Velazquez testified that he “could see the actual magazine inserted into the firearm as well” and that the magazine was located “further toward[s] the front.” (Doc. 63 at 129, 134-35).

Consistent with Velazquez's concerns about officer safety, Hendrix stated during her testimony that an “unsecured firearm” under a seat within arm's reach of the driver-like the gun in Simmons's Mercedes-presented a danger to law enforcement. Id. at 46.

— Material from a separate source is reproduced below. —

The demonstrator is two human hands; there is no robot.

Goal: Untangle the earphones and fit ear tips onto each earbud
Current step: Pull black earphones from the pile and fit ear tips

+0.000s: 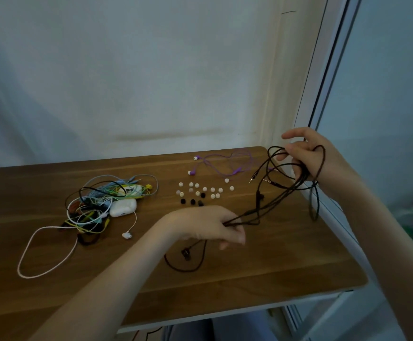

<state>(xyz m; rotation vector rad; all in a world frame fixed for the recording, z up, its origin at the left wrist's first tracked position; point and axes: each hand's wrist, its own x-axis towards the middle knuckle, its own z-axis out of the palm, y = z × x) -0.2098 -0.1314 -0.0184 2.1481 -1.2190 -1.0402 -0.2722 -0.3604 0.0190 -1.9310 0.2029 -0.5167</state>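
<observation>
A dark brown earphone cable (278, 196) stretches in several loops between my two hands above the wooden table (249, 271). My left hand (210, 225) grips one bunch of its strands low over the table. My right hand (306, 153) holds the other loops raised at the table's right edge. One brown earbud (185, 254) and a cable loop lie on the table under my left hand. Two jack plugs (256, 178) dangle near the right hand. White and black ear tips (200, 191) are scattered mid-table. Purple earphones (225, 163) lie untangled at the back.
A tangled pile of coloured earphones (97, 205) with a white earbud case (123, 207) sits at the left, and a white cable loop (45, 252) trails toward the front. The wall stands close behind; a window frame (323, 94) runs along the right edge.
</observation>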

Velazquez promptly followed this query by asking Simmons if he had a concealed weapons permit and if he was a convicted felon. (Docs. 54 Exhs. 1, 3; 63 at 62, 116). Simmons answered the first question in the negative and the second in the affirmative. (Docs. 54 Exhs. 1, 3; 63 at 62). At the same time, Hendrix separately advised Velazquez that Simmons was a convicted felon and that “he [was] on probation.” (Docs. 54 Exhs. 1, 3; 63 at 62, 116). Almost immediately thereafter, Sanchez told Velazquez and Hendrix that the weapon explained why Simmons had been acting “so weird.” (Doc. 54 Exhs. 2, 3).

At the hearing, defense counsel posed the following leading question to Velazquez, “[A]t the time you . . . removed [Simmons from the vehicle], you did not inquire whether or not [Simmons] was not permitted from having a firearm, did you?” (Doc. 63 at 145). Velazquez answered, “No, Sir.” Id. The problem with defense counsel's question and Velazquez's answer is that it is clear from the bodycam footage that Velazquez did, in fact, ask Simmons whether he had a concealed carry permit and whether he was convicted felon, either of which would have prohibited Simmons from possessing a firearm. (Doc. 54 Exh. 3). I therefore assign little weight to this exchange between defense counsel and Velazquez.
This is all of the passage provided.